CPU time used by a function is a really squishy concept.

  • Does it include I/O performed anywhere beneath it in the call tree?
  • Is it only "self time" or inclusive of callees? (In serious code, self time is usually about zero.)
  • Is it averaged over all invocations? Define "all".
  • Who consumes this information, for what purpose? To find so-called "bottlenecks"? Or just some kind of regression-tracking purpose?

If the purpose is not just measurement, but to find code worth optimizing, I think a more useful concept is Percent Of Time On Stack. An easy way to collect that information is to read the function call stack at random wall-clock times (during the interval you care about).
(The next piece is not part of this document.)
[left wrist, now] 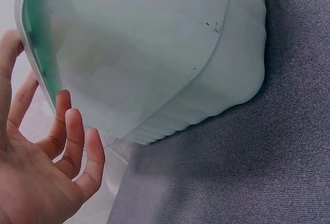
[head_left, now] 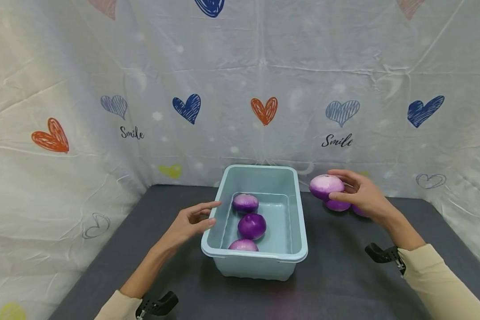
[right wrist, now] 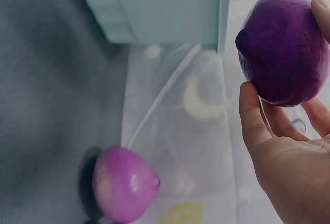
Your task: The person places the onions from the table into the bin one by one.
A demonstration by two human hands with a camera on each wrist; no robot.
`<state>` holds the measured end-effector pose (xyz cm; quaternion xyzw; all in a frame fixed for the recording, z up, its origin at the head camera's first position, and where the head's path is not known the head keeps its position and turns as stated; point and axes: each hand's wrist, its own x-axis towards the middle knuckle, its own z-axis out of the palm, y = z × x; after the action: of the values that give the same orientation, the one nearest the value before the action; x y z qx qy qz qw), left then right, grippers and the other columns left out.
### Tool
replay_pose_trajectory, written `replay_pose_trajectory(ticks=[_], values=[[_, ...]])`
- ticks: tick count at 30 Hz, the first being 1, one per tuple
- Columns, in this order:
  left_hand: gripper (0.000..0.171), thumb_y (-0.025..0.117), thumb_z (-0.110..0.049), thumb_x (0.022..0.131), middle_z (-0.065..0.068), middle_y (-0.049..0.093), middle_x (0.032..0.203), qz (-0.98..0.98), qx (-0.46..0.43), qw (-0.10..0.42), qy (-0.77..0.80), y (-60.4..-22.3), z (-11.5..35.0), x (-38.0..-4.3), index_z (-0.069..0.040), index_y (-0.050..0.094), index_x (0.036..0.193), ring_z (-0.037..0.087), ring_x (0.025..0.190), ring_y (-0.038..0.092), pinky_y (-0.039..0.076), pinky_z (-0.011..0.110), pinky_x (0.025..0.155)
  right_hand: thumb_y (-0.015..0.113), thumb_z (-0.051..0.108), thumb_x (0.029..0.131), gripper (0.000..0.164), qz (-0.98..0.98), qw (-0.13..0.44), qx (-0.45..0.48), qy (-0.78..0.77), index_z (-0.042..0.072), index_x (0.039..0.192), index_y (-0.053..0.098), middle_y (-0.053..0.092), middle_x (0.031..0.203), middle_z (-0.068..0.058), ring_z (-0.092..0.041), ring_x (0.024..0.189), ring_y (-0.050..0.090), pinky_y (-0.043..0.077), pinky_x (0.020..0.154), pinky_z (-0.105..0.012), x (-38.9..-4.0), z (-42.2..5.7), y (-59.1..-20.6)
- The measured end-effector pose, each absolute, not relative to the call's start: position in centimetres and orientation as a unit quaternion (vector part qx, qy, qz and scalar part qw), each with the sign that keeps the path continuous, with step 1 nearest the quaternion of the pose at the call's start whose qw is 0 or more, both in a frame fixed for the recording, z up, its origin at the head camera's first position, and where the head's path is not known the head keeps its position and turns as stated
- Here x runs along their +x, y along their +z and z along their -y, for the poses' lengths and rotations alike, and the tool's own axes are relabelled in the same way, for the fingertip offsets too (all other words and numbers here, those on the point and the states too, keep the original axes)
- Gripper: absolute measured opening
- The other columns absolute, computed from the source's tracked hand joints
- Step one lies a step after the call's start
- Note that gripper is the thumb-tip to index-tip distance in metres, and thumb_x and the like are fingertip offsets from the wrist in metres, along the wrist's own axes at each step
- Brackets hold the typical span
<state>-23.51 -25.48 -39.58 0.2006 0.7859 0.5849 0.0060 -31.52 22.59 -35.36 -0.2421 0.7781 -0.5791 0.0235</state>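
Observation:
A light blue plastic bin stands mid-table, with three red onions lying in a row along its left side: one farther back, a dark one in the middle and one partly hidden by the near rim. My left hand is at the bin's left rim, fingers loosely bent, fingertips right at the edge. To the right of the bin, my right hand holds a red onion between thumb and fingers, raised above the table.
Below the held onion, another red onion lies on the dark grey table. Beside it, one more onion is mostly hidden behind my right hand. A white sheet printed with hearts hangs close behind the table and along its sides.

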Motion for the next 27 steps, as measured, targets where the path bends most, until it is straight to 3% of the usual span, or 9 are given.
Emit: replay_pose_trajectory(ticks=[27], values=[[0.047, 0.065, -0.015, 0.1, 0.021, 0.061, 0.123, -0.794, 0.196, 0.003, 0.575, -39.4, 25.4, -23.3, -0.011, 0.056, 0.147, 0.028, 0.096, 0.063, 0.054, 0.041, 0.08, 0.079, 0.003, 0.089, 0.063, -0.715, 0.071, -0.307, -0.624, 0.003, 0.145, 0.051, 0.051, 0.143, -0.015, -0.031, 0.126, 0.054, 0.049, 0.095, -0.036, -33.5, -15.2, -31.5]])
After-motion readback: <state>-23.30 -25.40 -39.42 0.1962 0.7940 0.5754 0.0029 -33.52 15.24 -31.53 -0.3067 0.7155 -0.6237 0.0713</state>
This has the properties:

  • It tells inclusive time percent.
  • It gives line-level (not just function-level) percent, so it pinpoints costly lines of code, whether or not they are function calls.
  • It includes I/O as well as CPU time. (In serious software it is not wise to exclude I/O time, because you really don't know what's spending time several layers below in the call tree.)
  • It is relatively insensitive to competition for the CPU by other processes, or to CPU speed.
  • It does not require a high sample rate or a large number of samples to find costly code. (This is a common misconception.) Each additional digit of measurement precision requires roughly 100 times more samples, but that does not locate the costly code any more precisely.

A profiler that works on this principle is Zoom.

On the other hand, if the goal is simply to measure, so the user can see if changes have helped or hurt performance, then the CPU environment needs to be controlled, and simple overall time measurement is what I'd recommend.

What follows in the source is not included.